İşte bu soruya ışık tutabilecek bir rapor yayınlandı hafta başında. ABD merkezli Stratejik ve Uluslararası Araştırmalar Merkezi (CSIS) tarafından neşredilen 114 sayfalık rapora göre İsrail, sahip olduğu uzun menzilli Jericho füzeleri ile İran'ı vurabilir.

Söz konusu füzelerin hedefi vururken çok az sapma gösterdiği, ayrıca 750 kilogram savaş başlığı taşıyabildiği vurgulanıyor raporda. Buna göre 42 Jericho ile İran'ın ana nükleer tesisi Natanz'ı yok etmek mümkün.
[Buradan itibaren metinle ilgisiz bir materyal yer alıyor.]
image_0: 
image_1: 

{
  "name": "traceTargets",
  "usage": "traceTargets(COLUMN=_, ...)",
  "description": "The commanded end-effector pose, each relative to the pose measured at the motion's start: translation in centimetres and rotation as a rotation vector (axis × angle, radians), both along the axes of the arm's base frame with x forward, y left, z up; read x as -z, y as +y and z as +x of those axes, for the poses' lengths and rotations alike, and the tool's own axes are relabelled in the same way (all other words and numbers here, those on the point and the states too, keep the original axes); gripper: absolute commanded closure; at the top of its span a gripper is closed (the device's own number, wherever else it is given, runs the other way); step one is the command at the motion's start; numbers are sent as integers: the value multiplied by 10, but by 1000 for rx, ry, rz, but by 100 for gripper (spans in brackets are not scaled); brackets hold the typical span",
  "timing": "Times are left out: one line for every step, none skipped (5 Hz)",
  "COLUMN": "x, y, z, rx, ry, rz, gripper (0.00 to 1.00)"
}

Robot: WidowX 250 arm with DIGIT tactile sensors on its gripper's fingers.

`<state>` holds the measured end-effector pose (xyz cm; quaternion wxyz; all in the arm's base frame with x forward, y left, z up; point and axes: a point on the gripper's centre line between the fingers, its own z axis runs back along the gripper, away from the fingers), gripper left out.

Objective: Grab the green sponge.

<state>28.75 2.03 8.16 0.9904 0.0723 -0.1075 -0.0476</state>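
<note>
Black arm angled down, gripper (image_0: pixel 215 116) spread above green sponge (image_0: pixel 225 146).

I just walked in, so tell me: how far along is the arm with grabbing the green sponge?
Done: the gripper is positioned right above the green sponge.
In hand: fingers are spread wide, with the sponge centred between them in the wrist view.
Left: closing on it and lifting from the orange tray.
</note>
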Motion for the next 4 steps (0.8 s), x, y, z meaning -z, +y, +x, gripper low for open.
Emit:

Bu arada hemen belirtelim İsrail, tıpkı nükleer silah üretimi konusunda olduğu gibi Jericho füzelerinin de varlığını ne inkâr ediyor ne de doğruluyor.

***

Bu durumda İran ne yapıyor peki?

O da bir yandan hava savunma sistemini Rus S-300 füzeleriyle güçlendirmeye çalışıyor. Diğer yandan da uzun menzilli Şahap füzelerini geliştirmek için çaba sarf ediyor.

Rusya kaynaklı haberlere göre iki yıl önce S-300'lerin İran'a satışı konusunda Tahran ile Moskova arasında bir sözleşme imzalanmış. Ancak Ruslar henüz İran'a bir teslimat yapmamış.

Şüphesiz bu açıklama İsrail ve ABD'yi endişelendiren bir gelişme. Çünkü S-300'ler Jericho'larla baş edebilir.

Peki İsrail Şahapların tahribatını önleyebilir mi?

O da bu füzeleri havada vurmak için Arrow I ve Arrow II savunma sistemlerini geliştirmeye çalışıyor.

Sonuç olarak her iki ülke de taarruz ve savunmasını havadan yapmaya çalışıyor.

Bu hazırlıklar bir savaşla sonuçlanır mı bilinmez. Ama Türkiye'nin olup bitenleri yakından takip etmesinde fayda var.